**Task item**
Pick every line from the data that holds the word "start".

[Stored dataset items]
- - - - - - -

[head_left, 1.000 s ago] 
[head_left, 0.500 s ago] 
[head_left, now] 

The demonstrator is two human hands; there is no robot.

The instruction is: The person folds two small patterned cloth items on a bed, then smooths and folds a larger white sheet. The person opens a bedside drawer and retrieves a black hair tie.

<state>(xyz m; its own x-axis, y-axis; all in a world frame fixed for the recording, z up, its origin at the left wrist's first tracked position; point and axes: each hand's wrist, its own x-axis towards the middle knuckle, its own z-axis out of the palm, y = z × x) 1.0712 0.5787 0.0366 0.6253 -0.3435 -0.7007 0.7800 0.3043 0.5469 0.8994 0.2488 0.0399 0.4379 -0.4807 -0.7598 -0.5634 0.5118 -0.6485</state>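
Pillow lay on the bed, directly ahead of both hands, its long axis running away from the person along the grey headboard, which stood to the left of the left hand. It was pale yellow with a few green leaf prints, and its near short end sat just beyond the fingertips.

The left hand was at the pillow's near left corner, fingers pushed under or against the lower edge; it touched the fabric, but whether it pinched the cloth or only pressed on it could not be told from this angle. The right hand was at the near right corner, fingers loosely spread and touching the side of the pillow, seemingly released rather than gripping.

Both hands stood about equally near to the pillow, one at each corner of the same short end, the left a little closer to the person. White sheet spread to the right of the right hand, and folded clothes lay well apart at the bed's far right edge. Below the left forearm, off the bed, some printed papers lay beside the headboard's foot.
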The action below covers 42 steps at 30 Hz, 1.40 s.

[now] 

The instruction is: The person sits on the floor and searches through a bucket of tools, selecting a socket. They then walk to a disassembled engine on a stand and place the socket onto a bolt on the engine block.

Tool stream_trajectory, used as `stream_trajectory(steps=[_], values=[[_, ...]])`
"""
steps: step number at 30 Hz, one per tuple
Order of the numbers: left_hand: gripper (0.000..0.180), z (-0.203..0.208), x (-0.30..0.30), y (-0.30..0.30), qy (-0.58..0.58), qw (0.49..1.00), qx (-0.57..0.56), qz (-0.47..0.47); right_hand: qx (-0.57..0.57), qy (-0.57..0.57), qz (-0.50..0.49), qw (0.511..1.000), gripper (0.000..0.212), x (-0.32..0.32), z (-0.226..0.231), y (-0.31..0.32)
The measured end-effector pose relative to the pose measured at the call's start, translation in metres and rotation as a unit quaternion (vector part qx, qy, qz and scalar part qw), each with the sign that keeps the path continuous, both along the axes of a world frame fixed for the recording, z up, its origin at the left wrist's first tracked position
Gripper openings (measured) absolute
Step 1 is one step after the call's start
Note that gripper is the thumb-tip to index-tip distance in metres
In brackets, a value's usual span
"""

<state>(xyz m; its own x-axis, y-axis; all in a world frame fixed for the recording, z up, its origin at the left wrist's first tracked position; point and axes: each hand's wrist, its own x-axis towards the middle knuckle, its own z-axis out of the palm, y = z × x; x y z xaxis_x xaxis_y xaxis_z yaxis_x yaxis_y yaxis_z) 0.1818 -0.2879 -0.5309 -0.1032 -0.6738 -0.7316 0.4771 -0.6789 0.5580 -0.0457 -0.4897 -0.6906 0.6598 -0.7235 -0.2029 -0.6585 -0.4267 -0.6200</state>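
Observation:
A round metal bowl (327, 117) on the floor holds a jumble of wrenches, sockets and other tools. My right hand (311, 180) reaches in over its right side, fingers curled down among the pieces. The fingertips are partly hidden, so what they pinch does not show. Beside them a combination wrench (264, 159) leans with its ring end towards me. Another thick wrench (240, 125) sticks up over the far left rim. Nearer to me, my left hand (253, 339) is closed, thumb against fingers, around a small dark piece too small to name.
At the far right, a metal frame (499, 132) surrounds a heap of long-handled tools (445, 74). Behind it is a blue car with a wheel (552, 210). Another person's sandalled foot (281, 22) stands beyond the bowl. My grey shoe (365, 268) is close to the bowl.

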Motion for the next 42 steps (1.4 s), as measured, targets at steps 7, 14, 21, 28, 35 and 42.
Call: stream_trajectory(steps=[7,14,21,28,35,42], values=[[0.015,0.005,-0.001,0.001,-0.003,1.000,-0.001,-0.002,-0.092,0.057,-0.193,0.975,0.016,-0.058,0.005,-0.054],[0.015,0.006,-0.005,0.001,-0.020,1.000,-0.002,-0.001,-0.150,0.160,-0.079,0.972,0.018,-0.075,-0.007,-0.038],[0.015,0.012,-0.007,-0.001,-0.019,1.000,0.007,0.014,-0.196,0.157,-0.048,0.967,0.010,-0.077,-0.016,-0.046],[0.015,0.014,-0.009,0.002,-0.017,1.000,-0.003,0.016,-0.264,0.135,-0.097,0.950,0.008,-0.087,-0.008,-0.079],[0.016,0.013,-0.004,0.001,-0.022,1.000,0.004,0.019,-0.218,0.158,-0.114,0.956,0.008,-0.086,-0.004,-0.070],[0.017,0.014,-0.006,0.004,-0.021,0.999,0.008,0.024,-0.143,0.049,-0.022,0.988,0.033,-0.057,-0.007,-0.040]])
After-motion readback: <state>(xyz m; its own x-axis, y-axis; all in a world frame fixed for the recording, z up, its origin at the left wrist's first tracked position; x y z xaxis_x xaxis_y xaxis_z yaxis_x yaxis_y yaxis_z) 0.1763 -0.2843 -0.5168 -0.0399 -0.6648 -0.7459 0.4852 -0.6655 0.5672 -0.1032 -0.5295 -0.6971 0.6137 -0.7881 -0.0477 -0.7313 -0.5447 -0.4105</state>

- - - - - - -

**Exercise output**
The measured end-effector pose relative to the pose measured at the call's start, translation in metres and rotation as a unit quaternion (vector part qx, qy, qz and scalar part qw), each with the sign that keeps the path continuous, both along the axes of a world frame fixed for the recording, z up, its origin at the left wrist's first tracked position
Step 1 is one step after the call's start

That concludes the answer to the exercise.